WHAT YOU WILL DO: Copy out each line of the data that holds the word "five".

DATA TO PROCESS:
*** Begin section ***

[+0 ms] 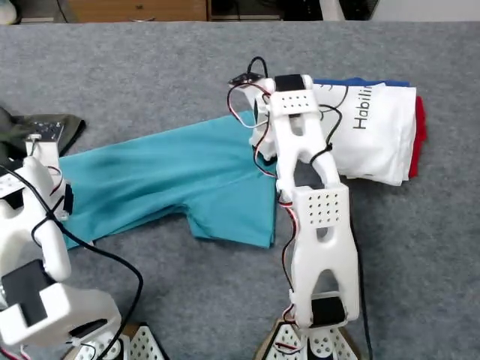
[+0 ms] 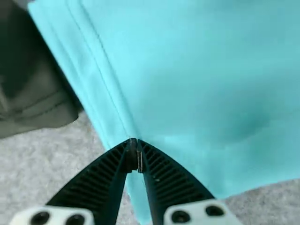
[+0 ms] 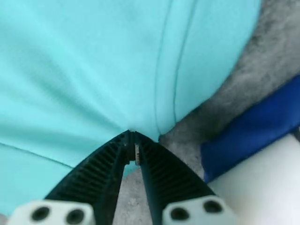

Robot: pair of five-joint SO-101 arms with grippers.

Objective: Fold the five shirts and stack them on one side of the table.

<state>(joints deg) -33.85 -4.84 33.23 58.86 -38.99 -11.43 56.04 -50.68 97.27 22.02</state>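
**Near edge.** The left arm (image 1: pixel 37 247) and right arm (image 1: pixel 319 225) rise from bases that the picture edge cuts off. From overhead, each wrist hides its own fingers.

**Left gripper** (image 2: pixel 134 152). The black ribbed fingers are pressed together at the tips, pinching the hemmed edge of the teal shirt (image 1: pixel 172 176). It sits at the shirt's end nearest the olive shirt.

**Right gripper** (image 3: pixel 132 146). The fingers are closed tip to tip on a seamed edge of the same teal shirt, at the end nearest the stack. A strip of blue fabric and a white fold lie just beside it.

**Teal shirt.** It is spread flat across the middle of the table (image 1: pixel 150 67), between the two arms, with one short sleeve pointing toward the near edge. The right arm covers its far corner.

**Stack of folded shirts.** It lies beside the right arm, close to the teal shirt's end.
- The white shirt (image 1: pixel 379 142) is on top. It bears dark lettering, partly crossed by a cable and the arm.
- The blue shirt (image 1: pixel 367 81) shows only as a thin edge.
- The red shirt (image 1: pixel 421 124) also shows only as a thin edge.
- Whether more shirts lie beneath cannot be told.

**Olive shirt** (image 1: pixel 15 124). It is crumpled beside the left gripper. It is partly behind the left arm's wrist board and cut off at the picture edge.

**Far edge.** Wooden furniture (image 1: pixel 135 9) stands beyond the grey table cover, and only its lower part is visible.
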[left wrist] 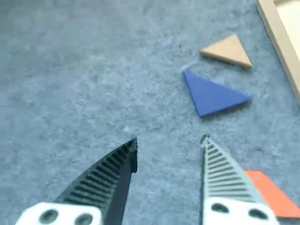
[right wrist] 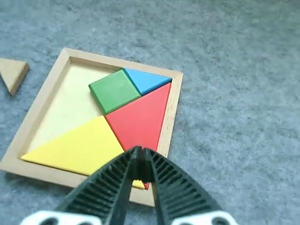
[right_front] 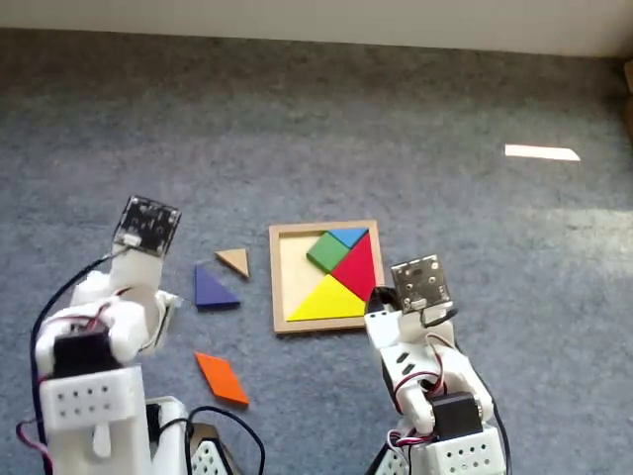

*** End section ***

RESULT OF THE TASK:
Robot: pair of five-joint SO-101 arms with grippers.
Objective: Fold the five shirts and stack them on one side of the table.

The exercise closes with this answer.